Pero hacer poemas es algo muy distinto. Hacer poemas es un poco cocinar la carne cruda, separar el trigo de la cizaña, cortarle el cabello a un hippie. Hacer poemas es encontrar la aguja de oroen el pajar. Después de todo, hacer poemas puede resultar un acto tremendamente placentero, sobre todo si lo logramos, en toda la extensión de la palabra.
Y esto me lleva a preguntarme ¿por qué hago poemas? ¿por qué persistir en hacer algo que no deja nada, por qué emplear tiempo de mi tesis en “hacer ” poemas que nadie leerá? Después de un rato de reflexión –correspondiente al tiempo que empleé en tender la ropa, recién salida de la lavadora- llegué a la conclusión de que lo hago porque no puedo hacer otra cosa. Porque hacer poemas es la cosa que puedo hacer y que me sale menos mal de todas las que he intentado hacer. Si pudiera elegir, preferiría ser un músico virtuoso. Me encantaría poder hacer con un instrumento la música que me gusta, la música que me apasiona. Pero no puedo. Lo he intentado y no puedo. Hay una enorme diferencia entre saber tocar la guitarra o la trompeta y poder hacer la música que se desea. Y bueno, en realidad, no sé dibujar, no sé pintar, no sé esculpir, no sé carpintería ni ebanistería ni forja, no soy bueno con la narrativa, no soy buen actor, no sé disparar una AK-47, y nunca seré como Maradona ni como John Zorn. Así que sólo me queda intentar hacer poemas. A veces, hasta me gusta cómo salen.

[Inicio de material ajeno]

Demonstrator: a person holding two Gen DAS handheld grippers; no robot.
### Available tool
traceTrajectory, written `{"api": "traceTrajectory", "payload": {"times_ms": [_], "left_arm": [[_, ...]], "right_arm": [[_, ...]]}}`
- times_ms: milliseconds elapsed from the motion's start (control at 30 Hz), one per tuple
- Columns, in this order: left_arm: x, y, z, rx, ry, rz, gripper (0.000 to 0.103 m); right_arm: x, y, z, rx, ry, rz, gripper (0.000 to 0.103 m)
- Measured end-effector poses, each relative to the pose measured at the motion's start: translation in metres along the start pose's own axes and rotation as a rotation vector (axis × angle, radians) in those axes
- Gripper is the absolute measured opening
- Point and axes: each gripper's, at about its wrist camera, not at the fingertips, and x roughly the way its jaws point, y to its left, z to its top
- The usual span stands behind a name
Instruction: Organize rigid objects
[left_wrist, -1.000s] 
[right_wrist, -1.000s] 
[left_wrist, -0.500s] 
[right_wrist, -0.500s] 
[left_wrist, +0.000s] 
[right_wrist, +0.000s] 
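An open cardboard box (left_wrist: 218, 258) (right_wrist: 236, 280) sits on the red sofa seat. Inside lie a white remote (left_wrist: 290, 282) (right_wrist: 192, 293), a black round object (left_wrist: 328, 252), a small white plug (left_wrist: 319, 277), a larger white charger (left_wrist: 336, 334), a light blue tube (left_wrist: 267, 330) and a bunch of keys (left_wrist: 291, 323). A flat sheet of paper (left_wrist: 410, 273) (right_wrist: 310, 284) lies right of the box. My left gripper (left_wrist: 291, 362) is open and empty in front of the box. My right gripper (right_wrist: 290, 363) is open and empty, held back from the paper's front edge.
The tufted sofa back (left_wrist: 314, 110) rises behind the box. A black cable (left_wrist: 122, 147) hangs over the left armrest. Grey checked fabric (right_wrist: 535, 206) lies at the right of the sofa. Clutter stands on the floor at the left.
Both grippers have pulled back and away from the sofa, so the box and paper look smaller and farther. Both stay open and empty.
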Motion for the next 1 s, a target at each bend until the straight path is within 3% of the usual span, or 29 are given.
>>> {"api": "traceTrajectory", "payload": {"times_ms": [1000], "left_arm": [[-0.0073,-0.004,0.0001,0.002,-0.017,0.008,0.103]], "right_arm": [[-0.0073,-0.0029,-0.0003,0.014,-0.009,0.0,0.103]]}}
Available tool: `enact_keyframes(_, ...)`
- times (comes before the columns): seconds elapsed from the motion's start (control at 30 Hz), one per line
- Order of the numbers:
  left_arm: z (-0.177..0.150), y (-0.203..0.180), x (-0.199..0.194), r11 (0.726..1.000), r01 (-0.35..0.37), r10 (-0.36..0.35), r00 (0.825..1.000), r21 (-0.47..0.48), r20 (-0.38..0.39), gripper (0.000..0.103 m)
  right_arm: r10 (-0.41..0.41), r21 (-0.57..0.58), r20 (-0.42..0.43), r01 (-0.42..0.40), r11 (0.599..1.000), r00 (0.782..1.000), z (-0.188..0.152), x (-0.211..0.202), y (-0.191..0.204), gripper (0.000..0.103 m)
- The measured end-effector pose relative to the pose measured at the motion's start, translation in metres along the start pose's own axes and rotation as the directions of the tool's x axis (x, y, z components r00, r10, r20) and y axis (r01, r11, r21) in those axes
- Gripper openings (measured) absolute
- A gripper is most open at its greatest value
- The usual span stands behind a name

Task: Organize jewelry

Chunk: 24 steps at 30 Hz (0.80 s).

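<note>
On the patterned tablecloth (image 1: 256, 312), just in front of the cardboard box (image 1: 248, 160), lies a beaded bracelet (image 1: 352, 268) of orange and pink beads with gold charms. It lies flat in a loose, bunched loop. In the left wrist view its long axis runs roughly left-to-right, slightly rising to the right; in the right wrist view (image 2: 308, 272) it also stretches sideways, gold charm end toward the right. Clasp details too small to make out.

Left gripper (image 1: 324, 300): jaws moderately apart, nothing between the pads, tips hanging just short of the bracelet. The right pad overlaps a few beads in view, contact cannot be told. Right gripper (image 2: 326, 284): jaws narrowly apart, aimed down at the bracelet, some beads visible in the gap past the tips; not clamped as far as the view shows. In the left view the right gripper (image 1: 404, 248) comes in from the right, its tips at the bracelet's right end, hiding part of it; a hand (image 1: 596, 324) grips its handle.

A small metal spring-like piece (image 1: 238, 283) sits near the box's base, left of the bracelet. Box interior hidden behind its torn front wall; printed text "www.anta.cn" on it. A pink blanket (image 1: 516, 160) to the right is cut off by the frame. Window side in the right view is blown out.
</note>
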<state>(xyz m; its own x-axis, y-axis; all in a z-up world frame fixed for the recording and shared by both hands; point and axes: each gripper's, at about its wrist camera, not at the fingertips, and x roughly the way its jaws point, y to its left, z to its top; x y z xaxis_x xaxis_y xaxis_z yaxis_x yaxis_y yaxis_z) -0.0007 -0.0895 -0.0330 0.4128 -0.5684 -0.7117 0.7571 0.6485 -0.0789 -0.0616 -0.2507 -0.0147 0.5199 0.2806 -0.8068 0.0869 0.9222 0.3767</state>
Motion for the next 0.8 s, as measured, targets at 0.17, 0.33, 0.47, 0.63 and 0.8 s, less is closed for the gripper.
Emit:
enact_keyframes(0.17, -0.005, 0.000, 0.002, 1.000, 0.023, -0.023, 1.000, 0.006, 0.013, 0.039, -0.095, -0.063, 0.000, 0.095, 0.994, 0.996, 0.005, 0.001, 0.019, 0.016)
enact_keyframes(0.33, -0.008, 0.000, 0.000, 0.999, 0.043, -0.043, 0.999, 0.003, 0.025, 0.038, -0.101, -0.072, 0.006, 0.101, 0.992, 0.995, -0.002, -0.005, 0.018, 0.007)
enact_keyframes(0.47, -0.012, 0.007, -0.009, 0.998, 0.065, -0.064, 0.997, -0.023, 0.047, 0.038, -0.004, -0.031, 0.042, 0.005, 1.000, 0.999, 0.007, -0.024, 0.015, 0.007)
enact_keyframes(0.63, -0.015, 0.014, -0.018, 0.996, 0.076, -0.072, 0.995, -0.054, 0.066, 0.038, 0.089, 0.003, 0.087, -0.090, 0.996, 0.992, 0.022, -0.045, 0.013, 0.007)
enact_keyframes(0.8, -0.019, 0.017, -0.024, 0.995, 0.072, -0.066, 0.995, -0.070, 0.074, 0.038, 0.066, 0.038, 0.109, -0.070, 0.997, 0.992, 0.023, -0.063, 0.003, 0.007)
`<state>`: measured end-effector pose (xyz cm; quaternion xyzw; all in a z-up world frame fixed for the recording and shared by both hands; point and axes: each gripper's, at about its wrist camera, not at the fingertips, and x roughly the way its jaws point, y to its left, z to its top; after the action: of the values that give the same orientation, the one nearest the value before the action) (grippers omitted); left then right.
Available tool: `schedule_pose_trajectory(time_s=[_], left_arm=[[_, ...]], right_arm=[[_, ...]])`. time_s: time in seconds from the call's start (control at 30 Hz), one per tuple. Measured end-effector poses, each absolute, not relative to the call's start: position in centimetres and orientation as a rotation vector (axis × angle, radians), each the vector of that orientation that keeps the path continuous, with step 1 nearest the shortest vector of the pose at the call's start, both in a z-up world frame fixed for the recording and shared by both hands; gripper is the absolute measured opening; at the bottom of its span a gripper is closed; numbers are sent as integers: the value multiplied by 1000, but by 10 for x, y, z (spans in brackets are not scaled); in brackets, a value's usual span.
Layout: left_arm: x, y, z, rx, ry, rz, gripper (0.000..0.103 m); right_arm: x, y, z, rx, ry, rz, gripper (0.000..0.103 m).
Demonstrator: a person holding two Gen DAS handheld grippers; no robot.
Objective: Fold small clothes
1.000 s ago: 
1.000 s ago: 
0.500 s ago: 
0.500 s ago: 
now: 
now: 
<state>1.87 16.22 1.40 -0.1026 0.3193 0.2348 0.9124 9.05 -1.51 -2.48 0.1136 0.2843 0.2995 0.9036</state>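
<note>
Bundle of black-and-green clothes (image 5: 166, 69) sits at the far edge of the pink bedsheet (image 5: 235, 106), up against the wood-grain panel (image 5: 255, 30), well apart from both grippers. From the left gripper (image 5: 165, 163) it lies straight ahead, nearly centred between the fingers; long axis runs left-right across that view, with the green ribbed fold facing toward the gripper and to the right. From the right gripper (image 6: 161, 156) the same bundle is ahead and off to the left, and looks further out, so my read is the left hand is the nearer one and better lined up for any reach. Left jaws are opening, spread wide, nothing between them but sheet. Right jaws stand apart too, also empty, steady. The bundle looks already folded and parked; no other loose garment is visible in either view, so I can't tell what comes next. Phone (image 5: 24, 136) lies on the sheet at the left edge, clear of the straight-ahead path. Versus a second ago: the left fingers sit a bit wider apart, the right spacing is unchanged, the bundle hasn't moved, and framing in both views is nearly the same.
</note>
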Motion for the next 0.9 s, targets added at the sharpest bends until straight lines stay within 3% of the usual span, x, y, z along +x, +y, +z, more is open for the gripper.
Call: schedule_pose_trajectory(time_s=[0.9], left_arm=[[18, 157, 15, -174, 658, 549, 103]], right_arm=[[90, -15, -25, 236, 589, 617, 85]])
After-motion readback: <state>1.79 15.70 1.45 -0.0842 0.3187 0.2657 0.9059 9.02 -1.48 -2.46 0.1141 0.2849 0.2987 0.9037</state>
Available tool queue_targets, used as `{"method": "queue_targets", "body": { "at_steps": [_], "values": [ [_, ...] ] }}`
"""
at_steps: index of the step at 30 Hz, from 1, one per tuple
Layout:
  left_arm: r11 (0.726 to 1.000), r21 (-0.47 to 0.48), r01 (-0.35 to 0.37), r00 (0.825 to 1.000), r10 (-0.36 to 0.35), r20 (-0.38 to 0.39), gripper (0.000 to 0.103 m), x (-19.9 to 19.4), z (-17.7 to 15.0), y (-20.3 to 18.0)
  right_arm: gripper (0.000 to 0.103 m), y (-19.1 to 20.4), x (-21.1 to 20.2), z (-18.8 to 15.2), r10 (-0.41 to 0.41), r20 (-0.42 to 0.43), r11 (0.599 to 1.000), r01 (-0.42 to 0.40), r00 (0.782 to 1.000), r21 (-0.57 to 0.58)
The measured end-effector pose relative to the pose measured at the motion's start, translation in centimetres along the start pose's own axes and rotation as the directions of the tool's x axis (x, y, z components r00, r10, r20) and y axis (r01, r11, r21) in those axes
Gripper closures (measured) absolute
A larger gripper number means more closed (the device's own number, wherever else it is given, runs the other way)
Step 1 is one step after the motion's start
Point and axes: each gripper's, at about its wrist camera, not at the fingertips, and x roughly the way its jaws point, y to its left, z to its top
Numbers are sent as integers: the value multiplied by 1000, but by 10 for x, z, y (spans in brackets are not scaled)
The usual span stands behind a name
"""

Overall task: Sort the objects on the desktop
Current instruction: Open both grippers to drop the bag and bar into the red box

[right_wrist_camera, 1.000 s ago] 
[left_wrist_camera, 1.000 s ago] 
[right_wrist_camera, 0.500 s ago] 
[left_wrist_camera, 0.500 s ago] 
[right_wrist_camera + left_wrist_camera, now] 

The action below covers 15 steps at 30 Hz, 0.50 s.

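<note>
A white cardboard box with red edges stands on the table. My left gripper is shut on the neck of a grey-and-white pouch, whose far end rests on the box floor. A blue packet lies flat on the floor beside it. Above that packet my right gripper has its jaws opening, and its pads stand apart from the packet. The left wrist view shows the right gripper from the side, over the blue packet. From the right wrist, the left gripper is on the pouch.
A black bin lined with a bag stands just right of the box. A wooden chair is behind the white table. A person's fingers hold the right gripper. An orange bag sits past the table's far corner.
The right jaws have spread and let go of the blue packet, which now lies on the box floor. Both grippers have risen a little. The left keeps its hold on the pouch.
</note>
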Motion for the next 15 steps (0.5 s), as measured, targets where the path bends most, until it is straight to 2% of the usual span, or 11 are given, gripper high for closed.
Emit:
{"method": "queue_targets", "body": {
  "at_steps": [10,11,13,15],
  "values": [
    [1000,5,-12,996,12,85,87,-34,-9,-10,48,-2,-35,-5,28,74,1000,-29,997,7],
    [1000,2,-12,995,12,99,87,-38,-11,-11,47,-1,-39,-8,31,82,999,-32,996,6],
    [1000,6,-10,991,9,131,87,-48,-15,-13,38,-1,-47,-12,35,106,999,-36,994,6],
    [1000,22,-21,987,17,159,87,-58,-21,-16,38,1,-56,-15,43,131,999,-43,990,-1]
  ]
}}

Termino este post recordando un día en el que mi papá decidió construir las recámaras en un departamento en el que vivimos hace algún tiempo. Mi papá compró tablaroca y de la nada comenzó a proyectar los espacios. Improvisó unas estructuras de madera y atornilló las tablarocas. Mi hermano, por su parte lo ayudó en todo. Cuando mi papá me pidió que le ayudara a clavar una madera que se había salido de la estructura, tomé el martillo, metí un clavo, luego otro, y luego otro. Después del cuarto clavo, me aburrí. Mi papá se enojó, y me dijo que debía poner por lo menos treinta clavos más. Le dije que sí, pero el aburrimiento no se me quitó, por lo que mi papá me miró de frente, me quitó el martillo, y sabiamente me dijo: Carajo, no sabes hacer nada. Más te vale que seas bueno en eso de escribir, porque si no, te vas a morir de hambre. Más me vale, padre mío, no morir de hambre.